Encomendarse a Dios no es una opción para Adriana. En su momento lo fue y todos los días sigue orando por lo que no puede controlar, pero para ella lo que sucede en su país es una cosa no solo controlable, sino a la que también hay que ponerle punto final: «Mira, no se puede ser más pobre que cuando una se refugia en Dios para justificar su pobreza, a la pobreza se la ataca, se la hiere, se la supera. Que Dios por aquí y que Dios por allá, pobre Dios, está más manoseado… Dios no salva países, lo que los salva es la lucha. Una dictadura se ataca, se hiere y se supera».
Es el desconcierto. La tragedia venezolana consiste en que todas las vías parecen estar atrancadas. La comunidad internacional agotó cada cerilla: sanciones económicas, cercos políticos, estrategias diplomáticas, negociaciones, amenazas, contextos que lo único que hicieron fue robustecer el hermetismo del gobierno y obligarlo a actuar hacia adentro con la contención propia del populismo. La duda es la democracia, y Nicolás Maduro, que es un experto en enfriamiento, ya empezó a empujarla al fondo del refrigerador, a ese lugar en el que están las cosas que cada tanto aparecen vencidas. La duda es la herramienta de acción de la oposición, y eso lleva al congelamiento, una experiencia que ya conocen muy bien.
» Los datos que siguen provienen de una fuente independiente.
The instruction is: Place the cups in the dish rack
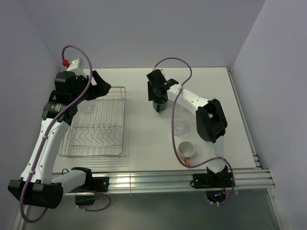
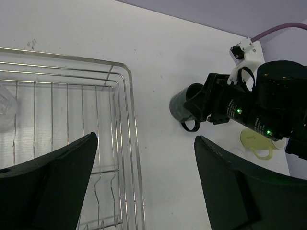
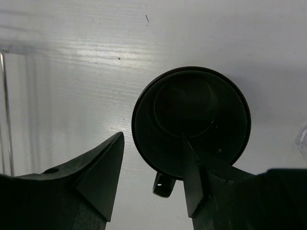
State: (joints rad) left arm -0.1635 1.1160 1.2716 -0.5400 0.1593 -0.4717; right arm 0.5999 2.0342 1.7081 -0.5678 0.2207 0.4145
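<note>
The black mug [image 3: 192, 120] stands upright on the white table, right of the dish rack [image 1: 96, 125]. My right gripper [image 3: 151, 158] is open just above it: one finger is over the mug's inside, the other outside its left wall, and the handle [image 3: 163, 184] shows between them. The mug also shows in the left wrist view [image 2: 182, 106]. My left gripper [image 2: 146, 143] is open and empty above the rack's far right corner [image 2: 122, 72]. A clear tumbler [image 2: 7, 112] sits in the rack. Another clear tumbler [image 1: 181, 123] and the orange mug [image 1: 186, 150] stand on the table.
A pale yellow-green cup [image 2: 256, 140] lies on the table beyond the right arm. The right arm's elbow [image 1: 211, 120] hangs over the table's right half. Walls close in the table at the back and sides.
</note>
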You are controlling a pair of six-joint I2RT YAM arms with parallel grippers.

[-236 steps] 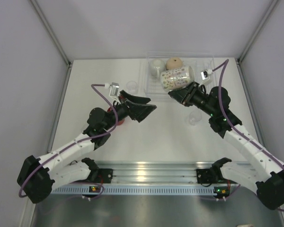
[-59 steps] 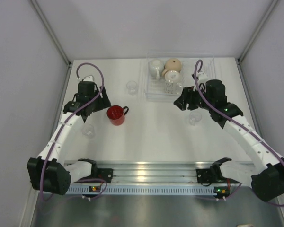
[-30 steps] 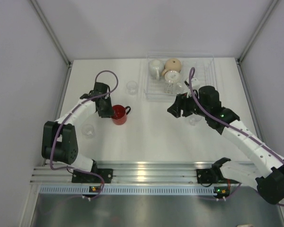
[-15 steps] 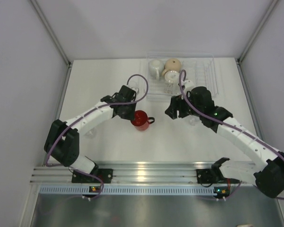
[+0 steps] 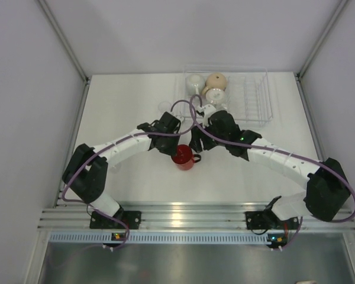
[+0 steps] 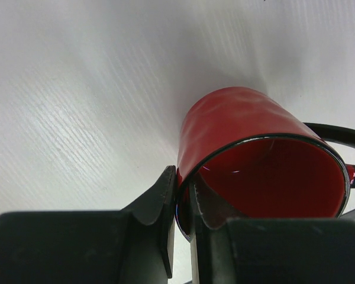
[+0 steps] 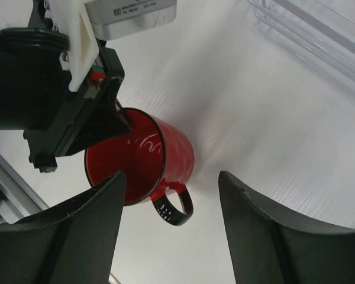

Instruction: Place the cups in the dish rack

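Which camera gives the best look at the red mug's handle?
The right wrist view: on the mug, the whole handle loop shows, unblocked and close. The left wrist view catches only an arc of it at the right edge; the top view shows it tiny.

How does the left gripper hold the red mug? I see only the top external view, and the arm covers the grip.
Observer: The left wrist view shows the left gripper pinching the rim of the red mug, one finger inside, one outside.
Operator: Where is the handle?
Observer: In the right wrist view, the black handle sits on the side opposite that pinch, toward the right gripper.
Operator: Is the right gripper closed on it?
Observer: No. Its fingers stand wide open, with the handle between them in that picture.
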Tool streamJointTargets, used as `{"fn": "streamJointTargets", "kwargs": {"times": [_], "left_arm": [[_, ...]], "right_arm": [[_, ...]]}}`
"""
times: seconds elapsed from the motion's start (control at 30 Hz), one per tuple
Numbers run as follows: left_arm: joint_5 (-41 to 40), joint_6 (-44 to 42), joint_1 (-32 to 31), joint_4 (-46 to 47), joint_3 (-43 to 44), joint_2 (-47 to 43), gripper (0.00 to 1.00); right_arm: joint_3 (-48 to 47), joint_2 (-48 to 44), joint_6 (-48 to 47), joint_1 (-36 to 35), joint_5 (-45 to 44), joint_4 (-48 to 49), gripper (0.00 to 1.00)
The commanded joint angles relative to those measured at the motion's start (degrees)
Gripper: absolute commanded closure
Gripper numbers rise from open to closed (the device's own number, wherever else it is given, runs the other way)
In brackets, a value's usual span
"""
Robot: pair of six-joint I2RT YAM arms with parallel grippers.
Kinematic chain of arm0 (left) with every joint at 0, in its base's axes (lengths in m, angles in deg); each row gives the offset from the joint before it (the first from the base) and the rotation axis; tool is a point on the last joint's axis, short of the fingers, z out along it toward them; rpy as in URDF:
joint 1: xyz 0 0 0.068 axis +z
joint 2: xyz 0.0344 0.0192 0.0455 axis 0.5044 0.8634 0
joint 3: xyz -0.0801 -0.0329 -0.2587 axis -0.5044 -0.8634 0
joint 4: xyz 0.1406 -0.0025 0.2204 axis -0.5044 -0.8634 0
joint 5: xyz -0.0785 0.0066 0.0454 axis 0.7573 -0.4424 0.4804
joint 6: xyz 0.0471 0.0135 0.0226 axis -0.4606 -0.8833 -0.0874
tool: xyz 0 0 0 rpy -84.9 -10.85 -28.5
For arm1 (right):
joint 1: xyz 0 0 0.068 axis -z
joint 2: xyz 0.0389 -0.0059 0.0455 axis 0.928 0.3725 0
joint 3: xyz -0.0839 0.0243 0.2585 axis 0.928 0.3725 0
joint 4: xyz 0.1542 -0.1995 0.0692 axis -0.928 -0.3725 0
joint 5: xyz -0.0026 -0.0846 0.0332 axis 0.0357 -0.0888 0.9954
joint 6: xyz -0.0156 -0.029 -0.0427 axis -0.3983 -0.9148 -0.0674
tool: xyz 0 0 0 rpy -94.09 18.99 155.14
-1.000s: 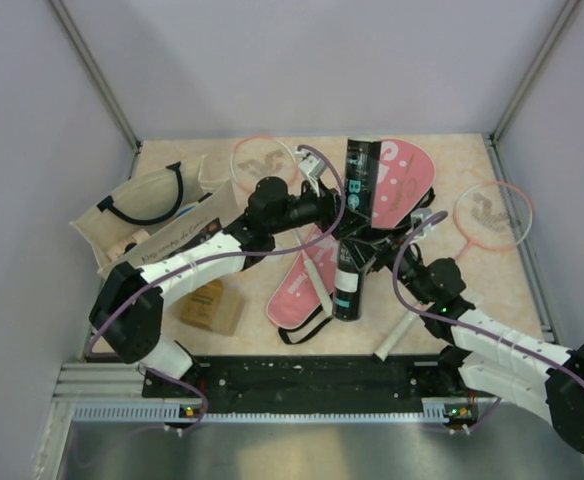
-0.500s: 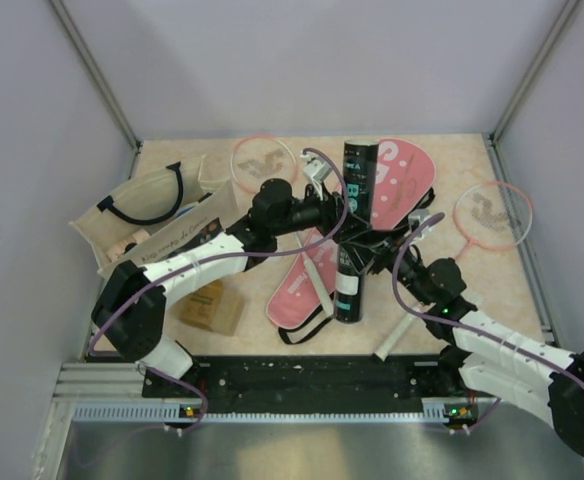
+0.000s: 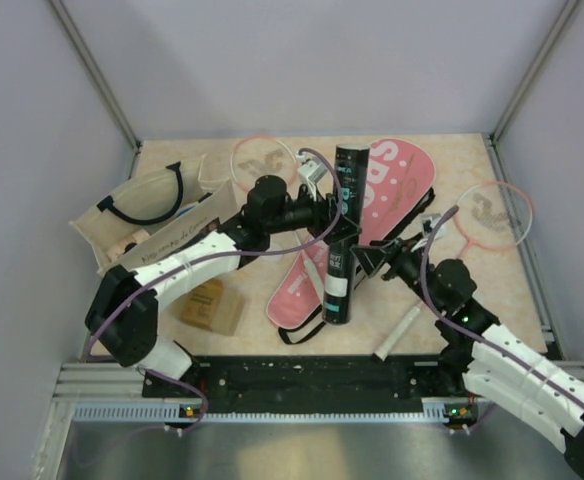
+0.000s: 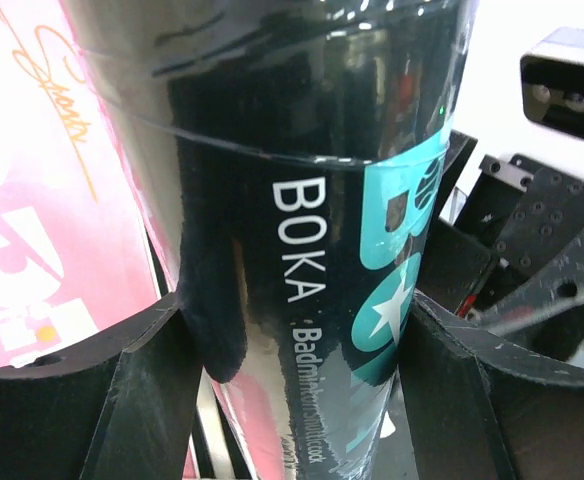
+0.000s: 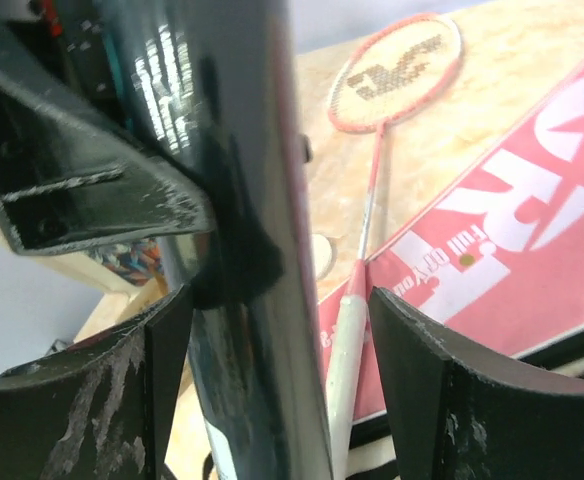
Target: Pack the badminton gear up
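The black tube [image 3: 342, 230] with teal lettering stands nearly upright over the pink "SPORT" cover [image 3: 397, 185]. My left gripper [image 3: 333, 212] is shut on its upper half, and in the left wrist view both fingers press the tube [image 4: 312, 200] around the gripper point [image 4: 292, 310]. From the right, my right gripper [image 3: 368, 262] straddles the tube [image 5: 242, 200]. It is open [image 5: 277, 300]: the tube rests against the left finger, with a gap to the right one. One pink-rimmed racket [image 3: 262, 160] lies at the back, its head also in the right wrist view [image 5: 397, 75]. The other racket [image 3: 492, 215] lies right.
A beige tote bag [image 3: 147, 215] with black handles lies at the left. A small brown cardboard box [image 3: 212, 305] sits near the front left. The cover's black strap [image 3: 307, 330] trails toward the front edge. Grey walls close in the table on three sides.
The right gripper has widened and drawn back to the right, away from the tube. The tube, held by the left gripper, has shifted slightly left.
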Motion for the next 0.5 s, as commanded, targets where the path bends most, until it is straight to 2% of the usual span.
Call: {"fn": "streamJointTargets", "kwargs": {"times": [0.0, 0.13, 0.3, 0.4, 0.47], "left_arm": [[0.9, -3.7, 0.3, -2.2, 3.9, -6.7, 0.67], [-4.8, -11.2, 0.3, -13.6, 6.5, -10.3, 0.67], [-7.1, -16.7, 0.3, -23.1, 7.3, -15.5, 0.67], [-7.2, -18.1, 0.3, -25.5, 4.8, -19.7, 0.67], [-6.6, -19.5, 0.2, -27.6, 3.0, -22.8, 0.67]], "right_arm": [[-6.2, -5.2, 6.0, -0.5, -10.0, -18.8, 0.31], [-8.3, -9.0, 11.6, -0.4, -22.3, -28.4, 0.34], [-10.4, -7.2, 10.1, 0.2, -36.2, -34.3, 0.36], [-13.9, -1.0, 9.2, 3.2, -39.5, -39.4, 0.36], [-17.1, 3.8, 11.5, 7.9, -37.7, -44.2, 0.36]]}}
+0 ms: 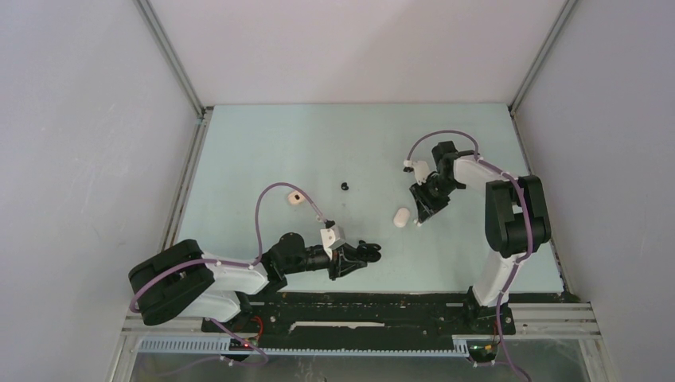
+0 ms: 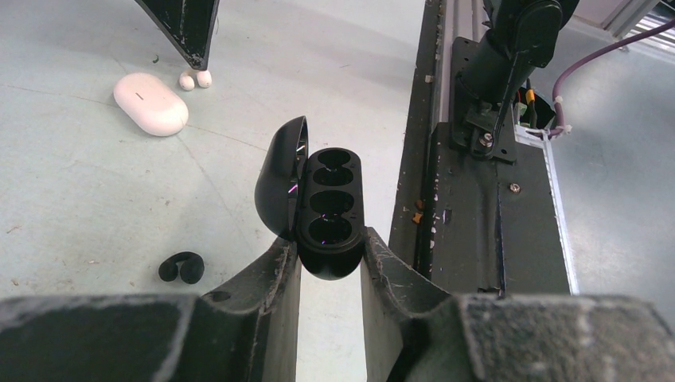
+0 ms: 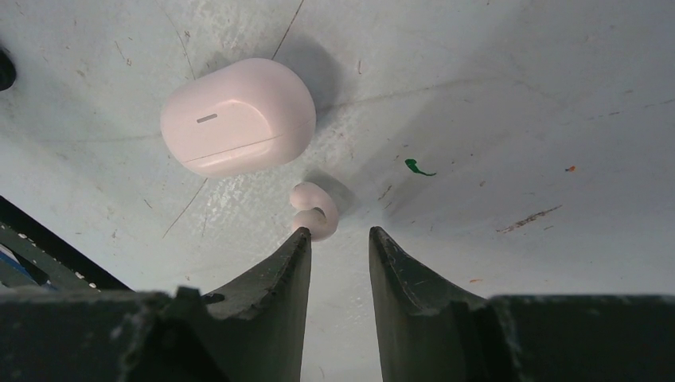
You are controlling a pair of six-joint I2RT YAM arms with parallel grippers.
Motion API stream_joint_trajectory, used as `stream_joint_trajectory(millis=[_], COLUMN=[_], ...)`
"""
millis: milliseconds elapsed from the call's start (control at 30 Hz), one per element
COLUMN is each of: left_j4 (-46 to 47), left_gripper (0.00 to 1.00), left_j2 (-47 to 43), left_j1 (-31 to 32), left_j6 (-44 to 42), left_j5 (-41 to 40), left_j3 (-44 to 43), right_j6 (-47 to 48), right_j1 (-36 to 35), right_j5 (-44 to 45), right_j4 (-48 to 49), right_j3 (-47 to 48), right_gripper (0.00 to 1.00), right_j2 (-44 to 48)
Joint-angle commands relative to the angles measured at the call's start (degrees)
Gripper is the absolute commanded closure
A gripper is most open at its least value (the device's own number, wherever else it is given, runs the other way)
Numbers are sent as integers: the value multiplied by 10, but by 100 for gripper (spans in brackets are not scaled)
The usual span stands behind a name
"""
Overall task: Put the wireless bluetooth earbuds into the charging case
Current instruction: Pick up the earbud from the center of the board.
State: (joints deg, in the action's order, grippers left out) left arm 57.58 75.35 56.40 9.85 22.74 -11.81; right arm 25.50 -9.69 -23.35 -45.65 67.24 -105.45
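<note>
Pale green tabletop (image 1: pixel 318 135), white walls all round. Left gripper (image 2: pixel 330 243) clamped on the bottom end of the black charging case (image 2: pixel 330 191), lid flipped open. Right gripper (image 3: pixel 340 239) partway open, gripping nothing, tips down by a pink earbud (image 3: pixel 314 211) just beside the closed pink case (image 3: pixel 239 115). Black earbud (image 2: pixel 181 268) lying loose on the table near the left gripper.

Open black case (image 2: pixel 328 208), lid (image 2: pixel 280 179) back; black earbud (image 2: pixel 181 268) nearby; pale earbud (image 3: pixel 314 211), perhaps pink, beside closed pale case (image 3: pixel 239 115).
</note>
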Motion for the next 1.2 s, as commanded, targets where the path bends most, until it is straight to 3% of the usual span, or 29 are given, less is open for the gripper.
stream_joint_trajectory(millis=[0, 1167], left_j4=[12, -7], left_gripper=[100, 100], left_j2=[-5, -2], left_j1=[3, 7], left_j6=[-18, -24], left_j5=[7, 9], left_j3=[-21, -28], right_j6=[8, 23], right_j1=[-5, -16], right_j5=[-1, -53], right_j4=[-4, -8], right_j3=[13, 13], right_gripper=[64, 79], right_j2=[-11, 0])
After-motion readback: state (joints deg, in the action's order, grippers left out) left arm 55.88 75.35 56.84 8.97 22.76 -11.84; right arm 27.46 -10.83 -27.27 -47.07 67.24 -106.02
«Esto que hicieron fue violento y no van a parar. Maduro sabía de lo que estaba hablando cuando dijo lo del baño de sangre y la guerra civil, solo que lo suavizó dejando abierta la posibilidad de perder. Es un buen majadero, la paja que ese tipo bota por la boca es una cosa de concurso, y por eso se pasan por alto muchas de las cosas que dice, pero él opera así: te va diciendo de a poco lo que va a pasar para que después no te sorprendas. La violencia que se viene no tiene nombre y el culpable no va a ser él, él siempre se ha vendido como una víctima de conspiraciones que solo están en su cabeza», dice Adriana.
Lo más estruendoso, en definitiva, es el inconmensurable aporte que estas elecciones presidenciales le dejan a la literatura política latinoamericana. Un entrevero digno del hilarante protagonista de El otoño del patriarca cuando manifiesta que «esta vida puñetera siempre camina para un solo lado» y, muchas páginas después, en esa misma eterna conversación consigo mismo, asegura que «vivir en la casa presidencial es como estar a toda hora con la luz prendida». Mosca, como dicen en Venezuela para referirse a un estado de alerta. Mosca están todos, porque, como reza la otra biblia sobre el poder, la de El señor presidente, de Miguel Ángel Asturias, «¡Qué patria ni qué india envuelta! ¿Las leyes? ¡Buenas son tortas! […] En esta vida, viejo, el todo es decidirse». Y Venezuela, por decreto divino, parece estar inhabilitada para hacerlo.